Evgeny Alekseev

Personal information
- Born: 22 March 1919 Moscow, Russian SFSR
- Died: 28 February 2005 (aged 85) Moscow, Russia
- Listed height: 5 ft 11 in (1.80 m)

Career information
- Playing career: 1937–1953
- Coaching career: 1953–1984

Career history

Playing
- 1937–1940: Lokomotiv Moscow
- 1940, 1944–1949: CSKA Moscow
- 1949–1953: VVS Moscow

Coaching
- 1953–1966: CSKA Moscow
- 1967–1976: Dynamo Moscow
- 1976–1984: Spartak Moscow Women

Career highlights
- As player: 3× USSR League champion (1939, 1945, 1952); Honored Master of Sports of the USSR (1947); As head coach: 2× EuroLeague champion (1961, 1963); 6× USSR League champion (1960–1962, 1964–1966); Merited Coach of the USSR (1960); 3× Ronchetti Women's Cup champion (1977, 1981, 1982); USSR Women's League champion (1978);

= Evgeny Alekseev (basketball) =

Soviet basketball player

Evgeny Nikolaevich Alekseev (Евге́ний Никола́евич Алексе́ев; 22 March 1919 – February 28, 2005) was a Soviet and Russian professional basketball player and coach.

==Club career==
Alekseev played club basketball with the Soviet clubs Lokomotiv Moscow, CSKA Moscow, where he was the team's captain, and VVS Moscow. He won three USSR League championships, in the years 1939, 1945, and 1952.

==National team career==
Alekseev was the captain of the senior Soviet Union national basketball team. He played with the USSR at the EuroBasket 1947, where he won a gold medal, and averaged 10.2 points per game. He was subsequently named an Honored Master of Sports of the USSR.

==Coaching career==
After his basketball playing career ended, Alekseev began working as a basketball coach, in 1953. As the head coach of CSKA Moscow, he won 6 USSR League championships, and two FIBA European Champions Cups (now called EuroLeague) titles, in 1961 and 1963, while also leading CSKA to the EuroLeague Finals in 1965. He was also the head coach of Dynamo Moscow.

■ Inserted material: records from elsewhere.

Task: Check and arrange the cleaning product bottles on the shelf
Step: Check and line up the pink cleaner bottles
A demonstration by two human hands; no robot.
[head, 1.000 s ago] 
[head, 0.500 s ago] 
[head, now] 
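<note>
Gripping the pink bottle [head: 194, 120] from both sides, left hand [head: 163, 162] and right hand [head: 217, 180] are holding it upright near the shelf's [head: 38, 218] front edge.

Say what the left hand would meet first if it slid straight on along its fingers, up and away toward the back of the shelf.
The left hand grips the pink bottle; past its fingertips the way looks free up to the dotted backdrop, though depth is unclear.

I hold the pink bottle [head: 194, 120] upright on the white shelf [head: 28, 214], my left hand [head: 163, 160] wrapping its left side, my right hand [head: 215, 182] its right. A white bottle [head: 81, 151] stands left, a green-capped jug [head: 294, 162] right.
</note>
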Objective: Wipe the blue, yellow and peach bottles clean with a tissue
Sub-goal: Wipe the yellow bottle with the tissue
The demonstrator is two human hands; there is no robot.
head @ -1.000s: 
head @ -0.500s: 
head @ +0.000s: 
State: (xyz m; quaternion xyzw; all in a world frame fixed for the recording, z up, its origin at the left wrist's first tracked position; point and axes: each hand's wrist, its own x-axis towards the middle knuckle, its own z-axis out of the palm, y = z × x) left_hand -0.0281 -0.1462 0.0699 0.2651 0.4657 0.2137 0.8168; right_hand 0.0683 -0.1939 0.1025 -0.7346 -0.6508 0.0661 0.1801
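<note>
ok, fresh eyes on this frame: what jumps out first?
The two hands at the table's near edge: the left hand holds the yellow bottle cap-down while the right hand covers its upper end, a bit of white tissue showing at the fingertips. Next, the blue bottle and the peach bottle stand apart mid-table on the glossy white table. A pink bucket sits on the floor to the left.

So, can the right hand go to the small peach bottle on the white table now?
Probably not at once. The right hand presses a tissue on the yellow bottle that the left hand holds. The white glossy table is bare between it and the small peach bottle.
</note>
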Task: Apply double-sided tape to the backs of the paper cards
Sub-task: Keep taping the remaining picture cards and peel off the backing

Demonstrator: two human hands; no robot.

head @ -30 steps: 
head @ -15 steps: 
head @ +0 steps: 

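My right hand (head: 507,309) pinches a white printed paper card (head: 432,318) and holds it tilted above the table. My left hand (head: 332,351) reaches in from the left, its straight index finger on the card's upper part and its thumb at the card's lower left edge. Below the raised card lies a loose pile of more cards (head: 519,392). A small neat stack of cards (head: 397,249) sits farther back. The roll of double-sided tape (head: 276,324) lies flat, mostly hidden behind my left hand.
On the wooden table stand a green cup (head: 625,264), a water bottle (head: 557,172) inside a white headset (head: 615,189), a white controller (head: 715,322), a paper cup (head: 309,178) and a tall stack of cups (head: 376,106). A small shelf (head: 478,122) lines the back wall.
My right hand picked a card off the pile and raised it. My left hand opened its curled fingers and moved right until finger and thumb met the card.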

As the head coach of Spartak Moscow Women, he won the USSR Women's League championship in 1978, and the Ronchetti Women's Cup three times (1977, 1981, and 1982).

He also worked as an assistant coach of the senior Soviet Union national basketball team. He was an assistant coach on the Soviet Union team that won a silver medal at the 1960 Summer Olympics. He was subsequently named a Merited Coach of the USSR. He was also an assistant coach with the Soviet Union, when they won the gold medal at the EuroBasket 1961.

==Awards and honors==
- Honored Master of Sports of the USSR
- Merited Coach of the USSR
- Order of Friendship of Peoples
- Order of the Badge of Honour
- Order of the Patriotic War
- Order of the Red Star

==Personal life==
Alekseev's wife, Lidiya Alekseyeva, was a well-known basketball player and also the long-time head basketball coach of the senior USSR women's national basketball team.